La exodoncia de un molar inferior restaurado con corona definitiva y perno metálico constituye un procedimiento quirúrgico de complejidad elevada que exige planificación meticulosa y ejecución cuidadosa para evitar la pérdida innecesaria de tejido óseo y asegurar la viabilidad de futuras opciones reconstructivas, como la colocación de un implante. En estos casos, la extracción directa del diente completo no solo es imprudente, sino que puede resultar traumática y altamente destructiva para el hueso alveolar, especialmente en el caso de raíces divergentes, curvadas o anquilosadas.
El primer paso esencial consiste en la retirada completa de la restauración coronaria. La eliminación de la corona definitiva permite acceder de forma directa al muñón dentario y evaluar con claridad el estado del perno intrarradicular. En muchos casos, estos pernos metálicos están cementados de forma rígida y pueden haber provocado microfisuras o debilidades en la raíz, lo que hace aún más crítica la necesidad de un enfoque cuidadoso. La extracción del perno debe hacerse con instrumental rotatorio de alta precisión o dispositivos ultrasónicos especializados, siempre bajo amplia visibilidad y con protección de los tejidos circundantes, evitando generar tensiones o fracturas radiculares durante la manipulación.
Una vez eliminado el perno, se procede a la odontosección estratégica del molar. Esta técnica permite dividir la pieza dentaria en segmentos independientes, generalmente en tres porciones: raíz mesial, raíz distal y la porción coronaria. La odontosección, además de facilitar la extracción de cada raíz por separado, minimiza la necesidad de realizar luxaciones amplias o maniobras que comprometan las paredes del alvéolo. Es clave en esta fase proteger activamente los tejidos blandos, utilizando separadores, irrigación constante, y asegurándose de no lesionar la encía ni provocar desgarros en el ligamento periodontal remanente.
Uno de los aspectos más críticos del procedimiento es determinar con exactitud la profundidad del fresado, especialmente al realizar el corte que se extiende desde la base oclusal hasta la furca.

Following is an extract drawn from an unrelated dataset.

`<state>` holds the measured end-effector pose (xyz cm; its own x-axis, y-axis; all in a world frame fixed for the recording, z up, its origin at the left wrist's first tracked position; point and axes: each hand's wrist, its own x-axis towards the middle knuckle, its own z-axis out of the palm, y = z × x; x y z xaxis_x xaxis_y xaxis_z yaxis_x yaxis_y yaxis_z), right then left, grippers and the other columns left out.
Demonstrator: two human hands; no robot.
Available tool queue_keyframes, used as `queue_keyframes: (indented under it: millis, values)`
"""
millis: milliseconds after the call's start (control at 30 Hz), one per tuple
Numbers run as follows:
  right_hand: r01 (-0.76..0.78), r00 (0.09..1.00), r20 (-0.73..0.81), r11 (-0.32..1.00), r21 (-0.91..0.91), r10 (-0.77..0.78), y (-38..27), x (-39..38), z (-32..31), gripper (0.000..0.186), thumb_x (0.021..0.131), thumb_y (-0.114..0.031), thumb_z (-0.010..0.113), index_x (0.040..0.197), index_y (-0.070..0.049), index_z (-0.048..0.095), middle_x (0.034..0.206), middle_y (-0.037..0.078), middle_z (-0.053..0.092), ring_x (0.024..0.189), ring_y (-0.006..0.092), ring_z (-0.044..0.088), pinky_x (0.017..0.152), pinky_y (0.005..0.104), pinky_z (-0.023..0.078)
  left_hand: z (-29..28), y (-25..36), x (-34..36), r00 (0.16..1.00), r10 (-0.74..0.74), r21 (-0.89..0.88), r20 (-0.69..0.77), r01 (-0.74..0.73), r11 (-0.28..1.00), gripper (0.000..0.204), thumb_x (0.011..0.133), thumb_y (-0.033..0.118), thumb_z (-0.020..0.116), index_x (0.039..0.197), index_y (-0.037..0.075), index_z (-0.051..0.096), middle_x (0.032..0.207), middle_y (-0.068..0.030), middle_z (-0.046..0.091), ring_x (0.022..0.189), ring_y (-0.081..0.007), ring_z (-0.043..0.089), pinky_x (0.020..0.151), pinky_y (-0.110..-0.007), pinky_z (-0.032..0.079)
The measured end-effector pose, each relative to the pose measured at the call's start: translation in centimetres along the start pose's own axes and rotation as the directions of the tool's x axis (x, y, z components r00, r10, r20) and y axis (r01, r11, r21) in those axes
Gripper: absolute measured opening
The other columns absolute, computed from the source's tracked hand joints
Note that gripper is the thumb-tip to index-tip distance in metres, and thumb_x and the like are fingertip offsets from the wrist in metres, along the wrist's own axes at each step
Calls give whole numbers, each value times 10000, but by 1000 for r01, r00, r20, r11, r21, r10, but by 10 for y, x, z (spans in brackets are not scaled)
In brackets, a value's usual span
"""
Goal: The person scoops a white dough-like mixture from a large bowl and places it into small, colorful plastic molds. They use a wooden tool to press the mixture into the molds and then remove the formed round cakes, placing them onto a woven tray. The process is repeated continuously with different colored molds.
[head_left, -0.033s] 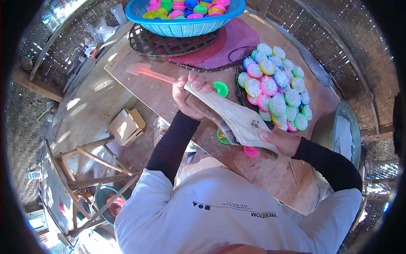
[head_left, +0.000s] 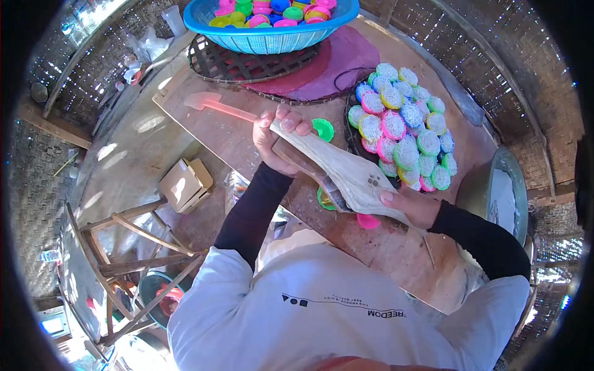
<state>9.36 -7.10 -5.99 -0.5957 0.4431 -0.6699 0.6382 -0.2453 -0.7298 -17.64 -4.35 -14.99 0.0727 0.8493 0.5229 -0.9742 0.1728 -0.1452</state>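
Over the brown table [head_left: 396, 263], we've got our left hand [head_left: 278, 136] clamped round the narrow end of a wooden tool [head_left: 346, 168], right hand [head_left: 413, 208] gripping the wide end, fingers probably tucked underneath.

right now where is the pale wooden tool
In the head view, just right of centre: the pale wooden tool spans from left hand to right hand, beside the white-topped cups.

On the table [head_left: 399, 260], a tray [head_left: 353, 139] of cups [head_left: 408, 115] lies between basket [head_left: 272, 41] and basin [head_left: 479, 185].
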Motion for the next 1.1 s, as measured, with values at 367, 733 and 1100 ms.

Fresar más allá de la furca —por falta de planificación o control visual— puede provocar la exposición directa del hueso interradicular o incluso afectar estructuras óseas subyacentes, lo que conlleva una pérdida estructural significativa. Para evitar esto, se debe realizar previamente una medición radiológica precisa, ya sea con periapicales de buena calidad o, idealmente, con una imagen tridimensional (CBCT). Esta evaluación permite calcular la distancia exacta entre la superficie oclusal y la entrada de la furca radicular, asegurando que el corte de odontosección se limite exclusivamente a la porción dentaria sin invadir el hueso.
Además, es fundamental controlar los parámetros del instrumental rotatorio, utilizando velocidades bajas o medias y una irrigación abundante y continua para evitar el sobrecalentamiento del hueso. El hueso cortical es especialmente susceptible a la necrosis térmica cuando se somete a temperaturas superiores a 47 °C durante más de un minuto, lo cual puede ocurrir fácilmente si se fresa con turbinas de alta velocidad sin refrigeración suficiente. Este tipo de necrosis, aunque inicialmente asintomática, puede desencadenar procesos de reabsorción ósea, pérdida de paredes alveolares e incluso comprometer la cicatrización postquirúrgica o la integración de futuros implantes.
Una vez realizada la odontosección completa y separadas las raíces, se procede a su extracción mediante técnicas mínimamente invasivas. El uso de luxadores delicados, elevadores finos, y eventualmente dispositivos piezoeléctricos permite movilizar las raíces sin comprometer el hueso. No se recomienda el uso de fórceps convencionales a menos que exista movilidad previa del fragmento, y en caso de fractura radicular, debe actuarse con máxima delicadeza para evitar perforaciones vestibulares o linguales.
Este enfoque por etapas —retirada cuidadosa de la restauración, extracción controlada del perno, odontosección limitada y extracción individualizada de raíces— permite preservar la arquitectura del hueso alveolar, prevenir complicaciones tisulares y óseas, y dejar el lecho quirúrgico en condiciones óptimas para una regeneración guiada o una colocación implantológica posterior, si es el caso.
En definitiva, este tipo de extracción no debe abordarse como una simple exodoncia, sino como un acto quirúrgico avanzado que requiere conocimiento anatómico, planificación radiológica, selección precisa del instrumental y una filosofía conservadora centrada en la preservación tisular y ósea como prioridad terapéutica.